Leading owner Rich Ricci has played gaelic football for Roscommon and looks set to star at next week’s festival meeting

Owner Rich Ricci and jockey Paul Townsend with Arvika Ligeonniere, who will line up in Wednesday’s Queen Mother Champion Chase at next week’s Cheltenham Festival.
Owner Rich Ricci and jockey Paul Townsend with Arvika Ligeonniere, who will line up in Wednesday’s Queen Mother Champion Chase at next week’s Cheltenham Festival.

Since owners paying through the nose are the root of all things racing, it can be argued the select group of JP McManus, Michael O'Leary and Rich Ricci will be the foundations of next week's Irish challenge at Cheltenham: but only one of that trio can claim to have played Gaelic football for Roscommon, and here's a hint: it's not one of the Irish guys.

It’s a sign of the mystery that surrounds Rich Ricci that when he throws out the unlikely GAA nugget that he togged out half a dozen times for ‘the Rossies’ in New York more than two decades ago it is at once baffling and somehow fitting.

If there’s a more flamboyant, colourful, yet enigmatic figure in racing right now, then they are even more adept at maintaining their privacy than Ricci is.

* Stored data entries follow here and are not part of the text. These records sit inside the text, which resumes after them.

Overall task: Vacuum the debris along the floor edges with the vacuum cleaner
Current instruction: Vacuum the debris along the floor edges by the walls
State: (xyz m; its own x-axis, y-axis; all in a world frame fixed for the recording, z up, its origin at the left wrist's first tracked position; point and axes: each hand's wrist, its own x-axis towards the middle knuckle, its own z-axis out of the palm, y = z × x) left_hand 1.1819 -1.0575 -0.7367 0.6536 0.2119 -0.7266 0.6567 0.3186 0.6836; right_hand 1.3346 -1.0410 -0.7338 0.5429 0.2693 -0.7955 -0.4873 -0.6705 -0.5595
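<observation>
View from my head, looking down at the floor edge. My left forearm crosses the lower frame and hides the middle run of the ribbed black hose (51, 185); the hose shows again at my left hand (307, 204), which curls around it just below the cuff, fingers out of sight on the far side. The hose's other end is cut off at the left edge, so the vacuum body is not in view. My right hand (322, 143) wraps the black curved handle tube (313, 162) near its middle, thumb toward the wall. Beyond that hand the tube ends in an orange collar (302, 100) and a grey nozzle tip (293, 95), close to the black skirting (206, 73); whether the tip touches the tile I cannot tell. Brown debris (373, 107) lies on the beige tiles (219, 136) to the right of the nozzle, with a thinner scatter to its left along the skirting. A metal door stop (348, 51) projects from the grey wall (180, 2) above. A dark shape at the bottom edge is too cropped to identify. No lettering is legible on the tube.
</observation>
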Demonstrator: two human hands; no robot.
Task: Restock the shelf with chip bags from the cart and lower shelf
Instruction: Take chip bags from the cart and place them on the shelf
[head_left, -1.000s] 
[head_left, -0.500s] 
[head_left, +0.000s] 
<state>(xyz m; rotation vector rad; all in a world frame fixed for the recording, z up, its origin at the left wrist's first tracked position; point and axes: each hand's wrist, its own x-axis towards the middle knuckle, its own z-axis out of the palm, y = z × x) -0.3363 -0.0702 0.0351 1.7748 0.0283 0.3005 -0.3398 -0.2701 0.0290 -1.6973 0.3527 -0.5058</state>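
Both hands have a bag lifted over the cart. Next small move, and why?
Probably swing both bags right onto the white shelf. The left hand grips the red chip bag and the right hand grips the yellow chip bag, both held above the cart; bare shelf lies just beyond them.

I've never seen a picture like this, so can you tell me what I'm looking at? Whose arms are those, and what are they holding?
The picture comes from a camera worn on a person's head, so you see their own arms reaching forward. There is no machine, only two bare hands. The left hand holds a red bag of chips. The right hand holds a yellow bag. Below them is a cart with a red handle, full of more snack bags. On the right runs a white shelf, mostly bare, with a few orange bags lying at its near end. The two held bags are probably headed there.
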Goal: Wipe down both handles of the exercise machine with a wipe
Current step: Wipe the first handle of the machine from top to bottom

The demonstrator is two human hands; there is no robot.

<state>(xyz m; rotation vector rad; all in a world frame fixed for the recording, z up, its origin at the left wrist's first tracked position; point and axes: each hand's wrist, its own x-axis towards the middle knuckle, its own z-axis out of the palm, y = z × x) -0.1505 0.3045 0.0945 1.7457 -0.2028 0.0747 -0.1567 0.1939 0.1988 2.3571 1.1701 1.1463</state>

And Ricci is very good at it.

Pitched the relatively harmless query as to where in America he grew up, the former chief executive of Barclays Corporate and Investment Bank eventually narrows it down to “the eastern part of the United States.” This actually is a concession to geographical precision since Ricci usually says nothing at all when pressed on the personal – “I don’t like talking about myself”.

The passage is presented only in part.